The Importance of Coping & Healing


LAST week we discussed violence against women. We also explored the fact that violence against women is largely ignored in many instances and justified in others. We discussed the fact that many don’t tell anyone they have been victimized for fear of being unfairly targeted, shamed and blamed for crimes committed against them, crimes they didn’t part-take in. Sexual violence, rape, molestation, incest, sexual harassment, unwanted touched, coercion, manipulation, etc are all acts of sexual violence.

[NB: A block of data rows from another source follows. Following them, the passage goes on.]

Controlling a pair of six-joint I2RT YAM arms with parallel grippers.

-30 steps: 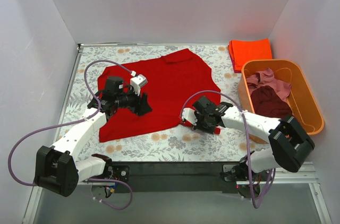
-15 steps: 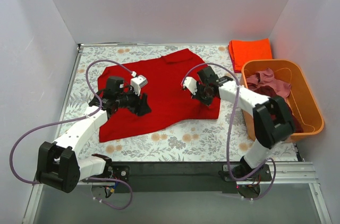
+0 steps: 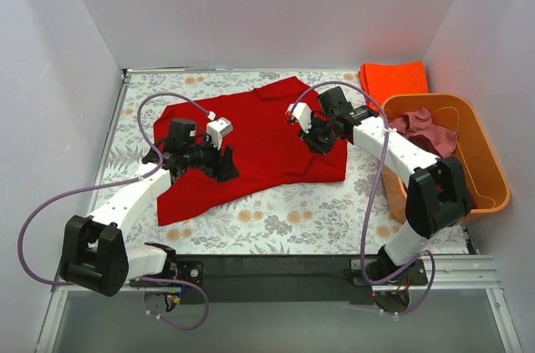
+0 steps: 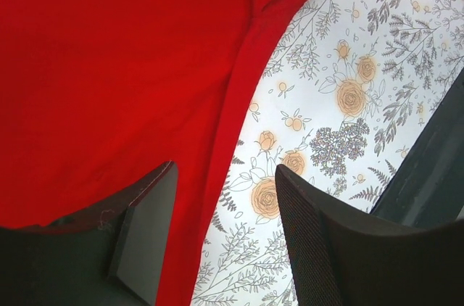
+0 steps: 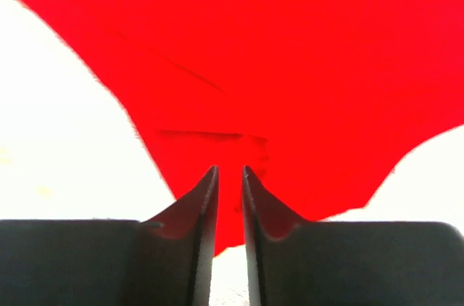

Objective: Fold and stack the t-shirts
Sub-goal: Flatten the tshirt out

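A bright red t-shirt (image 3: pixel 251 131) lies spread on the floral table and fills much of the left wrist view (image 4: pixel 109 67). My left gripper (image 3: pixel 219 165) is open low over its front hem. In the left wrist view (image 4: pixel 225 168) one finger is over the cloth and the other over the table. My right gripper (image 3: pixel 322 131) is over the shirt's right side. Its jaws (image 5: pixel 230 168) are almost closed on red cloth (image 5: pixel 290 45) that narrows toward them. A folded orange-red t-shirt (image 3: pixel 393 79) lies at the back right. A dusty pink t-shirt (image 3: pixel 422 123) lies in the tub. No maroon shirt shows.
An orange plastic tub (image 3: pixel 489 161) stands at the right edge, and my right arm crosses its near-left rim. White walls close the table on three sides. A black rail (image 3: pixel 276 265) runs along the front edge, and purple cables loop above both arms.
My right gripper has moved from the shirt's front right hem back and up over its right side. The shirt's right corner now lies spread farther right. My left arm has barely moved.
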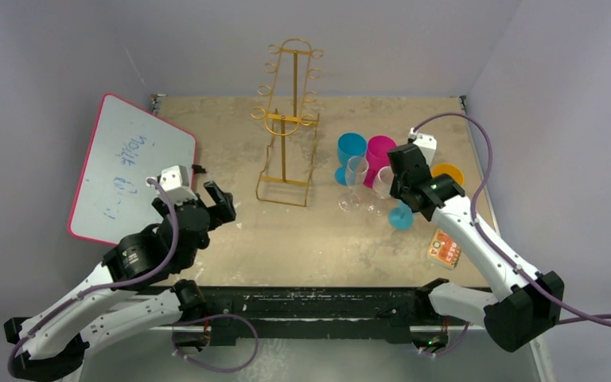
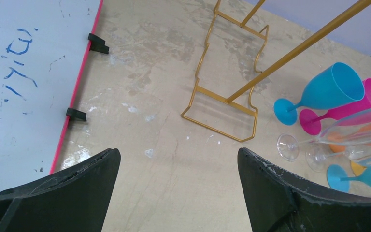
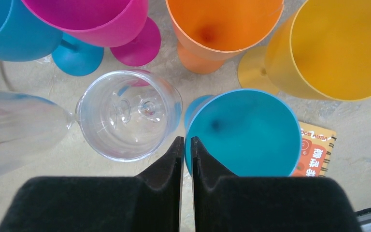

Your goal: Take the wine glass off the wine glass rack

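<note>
Glossy metal wine glass rack (image 1: 285,121)

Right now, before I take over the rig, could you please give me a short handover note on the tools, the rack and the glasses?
Left tool: open and empty, low beside the base of the wine glass rack, on its left.
Right tool: nearly shut, with its tips between a clear glass and a blue glass. I cannot tell whether it pinches the blue rim.
Done: no glass hangs on the rack. The glasses stand grouped on the table to its right.
Left: probably only lifting the right tool out without tipping a glass.
</note>
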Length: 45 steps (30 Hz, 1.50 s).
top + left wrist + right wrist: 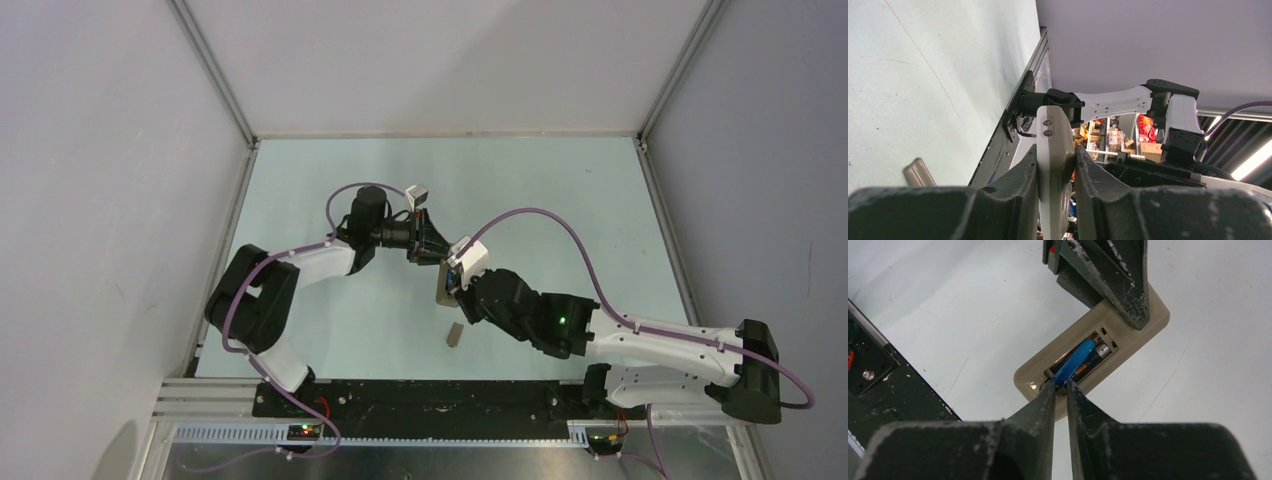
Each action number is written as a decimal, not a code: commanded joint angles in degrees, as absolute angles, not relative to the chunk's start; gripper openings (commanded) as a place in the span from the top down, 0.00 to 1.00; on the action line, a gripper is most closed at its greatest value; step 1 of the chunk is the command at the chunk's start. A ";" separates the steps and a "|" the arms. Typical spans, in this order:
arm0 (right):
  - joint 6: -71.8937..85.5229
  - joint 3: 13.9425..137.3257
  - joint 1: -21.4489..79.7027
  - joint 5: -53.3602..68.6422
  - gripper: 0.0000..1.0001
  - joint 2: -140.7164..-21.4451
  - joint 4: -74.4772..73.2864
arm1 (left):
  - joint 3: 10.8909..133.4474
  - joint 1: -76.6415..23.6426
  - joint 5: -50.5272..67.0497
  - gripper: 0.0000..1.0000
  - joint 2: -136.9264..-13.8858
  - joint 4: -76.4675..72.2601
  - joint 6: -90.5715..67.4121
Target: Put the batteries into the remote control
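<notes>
The remote control [1148, 322] is held off the table with its beige-grey back and open battery bay facing my right wrist camera. My left gripper [1056, 156] is shut on the remote control [1053, 142], clamping its two flat sides; one of its fingers [1118, 275] crosses the remote's far end. A dark battery [1096, 357] lies in the bay. The bright blue battery [1074, 361] sits slanted over it, its near end pinched by my right gripper [1060, 386]. From above, the left gripper [432, 252] and right gripper [462, 287] meet at the remote control [444, 283] mid-table.
A small flat beige-grey cover piece [455, 334] lies on the pale table just in front of the grippers, also seen as the cover piece [918, 172] in the left wrist view. The black base rail [420, 398] runs along the near edge; enclosure walls stand on three sides.
</notes>
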<state>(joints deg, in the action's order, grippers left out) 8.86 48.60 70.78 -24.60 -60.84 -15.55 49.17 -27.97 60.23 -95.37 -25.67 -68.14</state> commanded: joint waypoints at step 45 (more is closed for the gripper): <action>12.58 47.61 63.54 -15.46 0.87 -54.65 -17.28 | 49.22 -28.22 61.52 1.00 -93.74 -28.08 -68.90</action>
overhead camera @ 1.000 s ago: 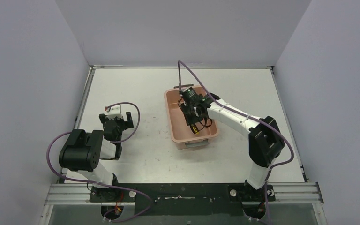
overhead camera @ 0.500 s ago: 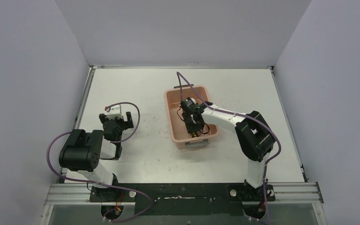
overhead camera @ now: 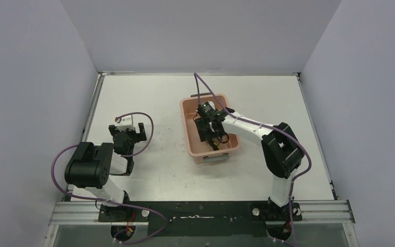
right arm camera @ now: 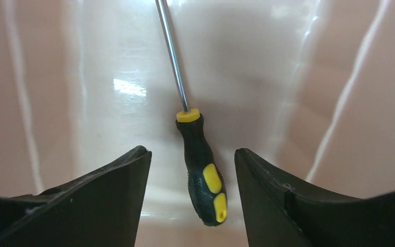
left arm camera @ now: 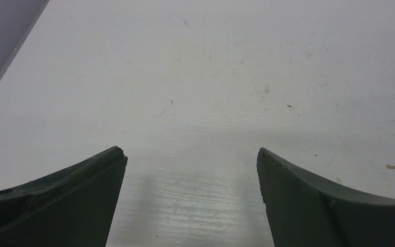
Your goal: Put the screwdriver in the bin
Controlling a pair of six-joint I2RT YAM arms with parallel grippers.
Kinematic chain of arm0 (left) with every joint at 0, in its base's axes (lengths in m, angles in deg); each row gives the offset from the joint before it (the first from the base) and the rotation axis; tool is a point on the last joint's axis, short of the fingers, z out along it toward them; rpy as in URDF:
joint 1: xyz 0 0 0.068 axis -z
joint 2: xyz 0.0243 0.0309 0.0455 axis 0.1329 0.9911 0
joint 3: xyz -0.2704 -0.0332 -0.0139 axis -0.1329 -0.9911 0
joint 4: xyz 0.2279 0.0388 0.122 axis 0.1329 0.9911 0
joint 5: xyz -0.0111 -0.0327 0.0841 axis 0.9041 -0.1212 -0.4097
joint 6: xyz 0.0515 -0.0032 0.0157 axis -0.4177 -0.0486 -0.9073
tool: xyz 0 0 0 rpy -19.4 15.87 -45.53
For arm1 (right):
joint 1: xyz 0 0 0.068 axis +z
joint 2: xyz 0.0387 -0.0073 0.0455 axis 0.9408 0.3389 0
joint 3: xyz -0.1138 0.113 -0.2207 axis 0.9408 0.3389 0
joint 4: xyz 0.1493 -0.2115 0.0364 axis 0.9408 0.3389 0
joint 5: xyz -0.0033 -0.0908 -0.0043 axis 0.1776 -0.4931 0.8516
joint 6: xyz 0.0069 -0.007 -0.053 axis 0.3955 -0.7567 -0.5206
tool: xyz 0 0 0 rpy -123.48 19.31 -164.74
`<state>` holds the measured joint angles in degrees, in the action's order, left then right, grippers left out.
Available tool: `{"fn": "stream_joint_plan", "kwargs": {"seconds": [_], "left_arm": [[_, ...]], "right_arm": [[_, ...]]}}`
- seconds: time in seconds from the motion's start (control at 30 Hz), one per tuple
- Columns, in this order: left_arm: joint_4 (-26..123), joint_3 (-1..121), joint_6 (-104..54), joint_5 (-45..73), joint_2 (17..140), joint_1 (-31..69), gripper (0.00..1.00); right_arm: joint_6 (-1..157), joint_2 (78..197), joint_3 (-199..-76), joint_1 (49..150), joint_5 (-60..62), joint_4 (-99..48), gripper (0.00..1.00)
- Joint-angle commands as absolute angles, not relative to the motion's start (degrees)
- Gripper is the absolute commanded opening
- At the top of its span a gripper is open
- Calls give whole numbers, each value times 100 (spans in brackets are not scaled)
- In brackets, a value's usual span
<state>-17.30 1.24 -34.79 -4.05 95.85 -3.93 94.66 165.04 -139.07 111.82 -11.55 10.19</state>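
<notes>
The salmon-pink bin (overhead camera: 191, 135) stands right of the table's middle. The screwdriver (right arm camera: 203, 170), black-and-yellow handle and thin metal shaft, lies on the bin's floor (right arm camera: 108, 62), free of my fingers. My right gripper (right arm camera: 191, 154) is open just above it, one finger on each side of the handle without touching. In the top view the right gripper (overhead camera: 211, 135) reaches down into the bin and hides most of the screwdriver. My left gripper (left arm camera: 190, 154) is open and empty over bare table; in the top view the left gripper (overhead camera: 133, 131) sits left of the bin.
The bin's walls (right arm camera: 370, 77) rise close on both sides of my right fingers. A purple cable (overhead camera: 200, 87) loops above the bin's far end. White enclosure walls (overhead camera: 41, 77) surround the table.
My right gripper has lowered into the bin and opened, letting go of the screwdriver, which now lies on the bin's floor. The left arm has not moved.
</notes>
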Motion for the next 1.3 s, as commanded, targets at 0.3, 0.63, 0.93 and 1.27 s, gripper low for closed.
{"fn": "stream_joint_plan", "kwargs": {"seconds": [0.3,0.63,0.93,1.27], "left_arm": [[-1959,235,-3513,-415,9585,-377,97],[-1950,235,-3514,-424,9582,-368,97],[-1958,235,-3515,-424,9577,-373,97],[-1965,235,-3519,-424,9591,-369,97]], "right_arm": [[8603,14259,-14446,10918,-1624,608,100],[8516,12637,-12430,8943,-1624,-957,100],[8559,11810,-10050,7149,-935,-2712,100],[8416,11282,-8211,7029,-999,-4536,100]]}}
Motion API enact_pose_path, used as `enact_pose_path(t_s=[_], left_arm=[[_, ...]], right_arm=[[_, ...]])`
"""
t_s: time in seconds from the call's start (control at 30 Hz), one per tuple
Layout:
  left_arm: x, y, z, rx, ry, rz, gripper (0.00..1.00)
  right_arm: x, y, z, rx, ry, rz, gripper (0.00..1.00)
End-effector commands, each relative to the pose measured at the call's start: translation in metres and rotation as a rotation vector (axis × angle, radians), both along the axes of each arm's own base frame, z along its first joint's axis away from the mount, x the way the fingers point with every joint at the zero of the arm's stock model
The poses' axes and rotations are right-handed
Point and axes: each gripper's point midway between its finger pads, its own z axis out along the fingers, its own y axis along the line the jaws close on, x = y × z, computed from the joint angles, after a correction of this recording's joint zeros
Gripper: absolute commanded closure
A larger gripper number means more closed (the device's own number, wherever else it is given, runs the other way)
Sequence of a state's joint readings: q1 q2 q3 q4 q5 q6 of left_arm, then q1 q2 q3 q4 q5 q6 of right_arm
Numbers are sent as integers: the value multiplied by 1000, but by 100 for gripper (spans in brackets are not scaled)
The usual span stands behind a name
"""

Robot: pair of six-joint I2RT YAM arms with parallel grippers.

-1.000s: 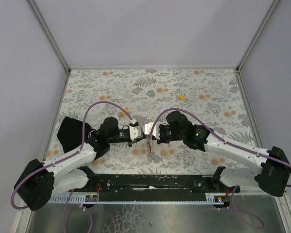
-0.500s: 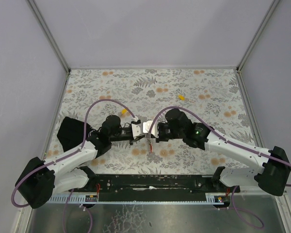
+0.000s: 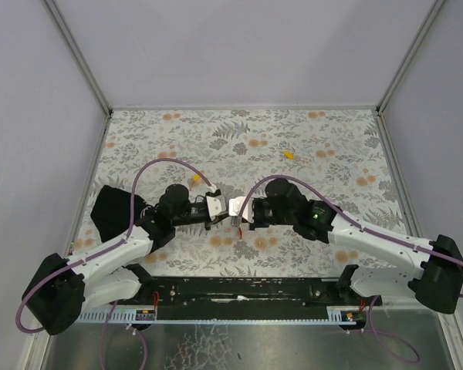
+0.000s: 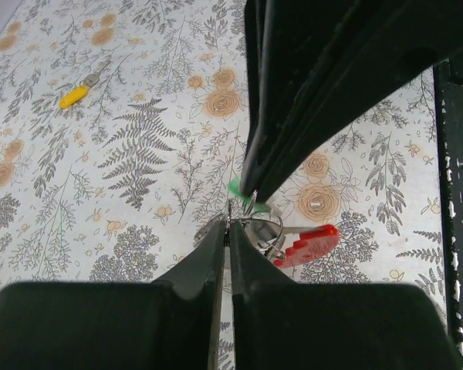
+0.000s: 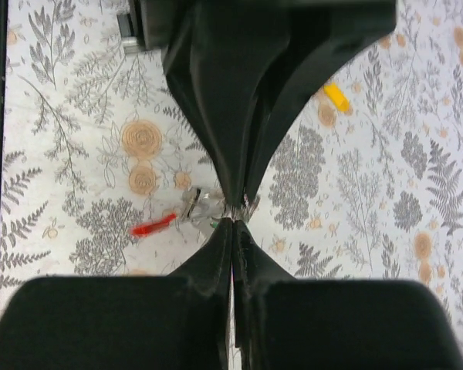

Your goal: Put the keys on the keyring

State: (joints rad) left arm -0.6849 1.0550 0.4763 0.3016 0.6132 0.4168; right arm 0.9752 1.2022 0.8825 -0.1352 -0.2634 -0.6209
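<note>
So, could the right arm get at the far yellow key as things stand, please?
Probably not yet: the way to the far yellow key looks free, but the right claw is shut on the green key.

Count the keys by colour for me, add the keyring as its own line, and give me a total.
Green key: 1
Yellow keys: 2
Red keyring: 1
Total: 4

Green key mostly behind fingers
</note>
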Motion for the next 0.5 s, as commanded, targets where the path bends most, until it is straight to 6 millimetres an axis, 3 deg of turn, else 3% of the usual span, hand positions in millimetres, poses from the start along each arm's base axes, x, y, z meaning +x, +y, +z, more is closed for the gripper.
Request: enact_pose_path(t_s=[0.0,0.17,0.47], left_arm=[[7,-1,18,-59,-61,9,100],[5,0,18,-68,-75,-6,100],[-2,-2,17,-74,-89,-51,100]], right_arm=[[9,-15,17,47,-89,-86,100],[5,-25,14,58,-91,-105,100],[1,-12,13,102,-74,-59,100]])
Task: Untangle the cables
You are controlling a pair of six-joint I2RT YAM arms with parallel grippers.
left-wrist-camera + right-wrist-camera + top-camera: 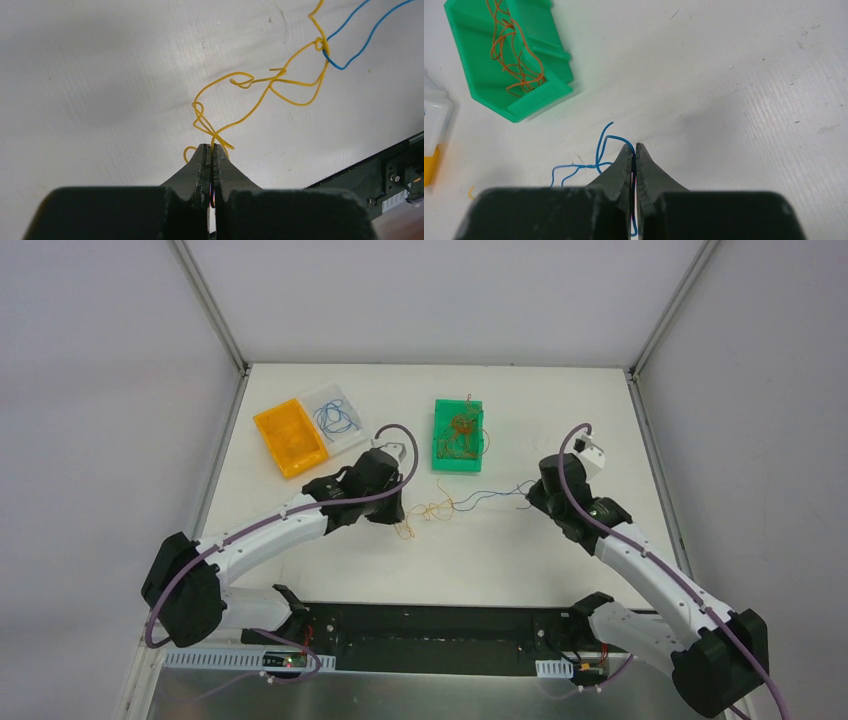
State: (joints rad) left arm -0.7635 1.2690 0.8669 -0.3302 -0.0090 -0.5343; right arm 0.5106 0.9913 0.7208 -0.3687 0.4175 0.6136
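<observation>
Patience matters: with left jaws shut on the yellow cable [257, 102] and right jaws on the blue cable [598, 152], ease them apart so the knot [322, 45] loosens.

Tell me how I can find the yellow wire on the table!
Look at the white table, on the robot's side of the green box. A curly yellow wire sits there, one end pinched in the left end effector. It is loopy and yellow; the blue wire tangled with it is straighter.
</observation>
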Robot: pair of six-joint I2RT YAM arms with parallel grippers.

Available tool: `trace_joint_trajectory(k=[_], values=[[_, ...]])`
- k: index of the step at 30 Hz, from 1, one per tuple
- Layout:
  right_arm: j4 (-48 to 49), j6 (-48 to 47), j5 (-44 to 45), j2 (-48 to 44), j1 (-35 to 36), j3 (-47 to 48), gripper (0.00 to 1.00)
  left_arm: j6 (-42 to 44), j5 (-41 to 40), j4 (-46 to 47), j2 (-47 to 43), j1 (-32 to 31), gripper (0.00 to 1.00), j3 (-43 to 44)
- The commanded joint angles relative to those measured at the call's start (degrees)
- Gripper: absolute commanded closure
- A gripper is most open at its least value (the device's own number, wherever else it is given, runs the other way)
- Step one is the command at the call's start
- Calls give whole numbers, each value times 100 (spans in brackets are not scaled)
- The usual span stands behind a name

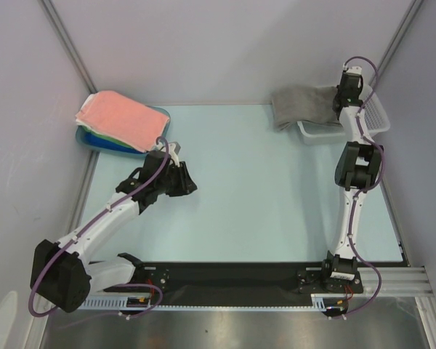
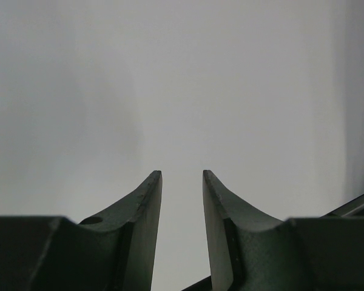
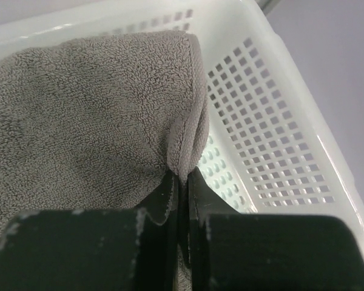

Sexual violence doesn’t mean that the act that occurred left a visible mark, it doesn’t require anyone to be physically injured. Sexual violence defined by the WHO “encompasses acts that range from verbal harassment to forced penetration, and an array of types of coercion, from social pressure and intimidation to physical force. Sexual Violence includes, but is not limited to: 1) rape within marriage or dating relationships, 2) rape by strangers and acquaintances, 3) unwanted sexual advances or sexual harassment (at school, work, etc.) , 4) systematic rape, sexual slavery and other forms of violence, which are particularly common in armed conflicts (e.g. forced impregnation), 5) sexual abuse of mentally or physically disabled people, 6) rape and sexual abuse of children and 7) ‘customary’ forms of sexual violence, such as forced marriage or cohabitation and wife inheritance.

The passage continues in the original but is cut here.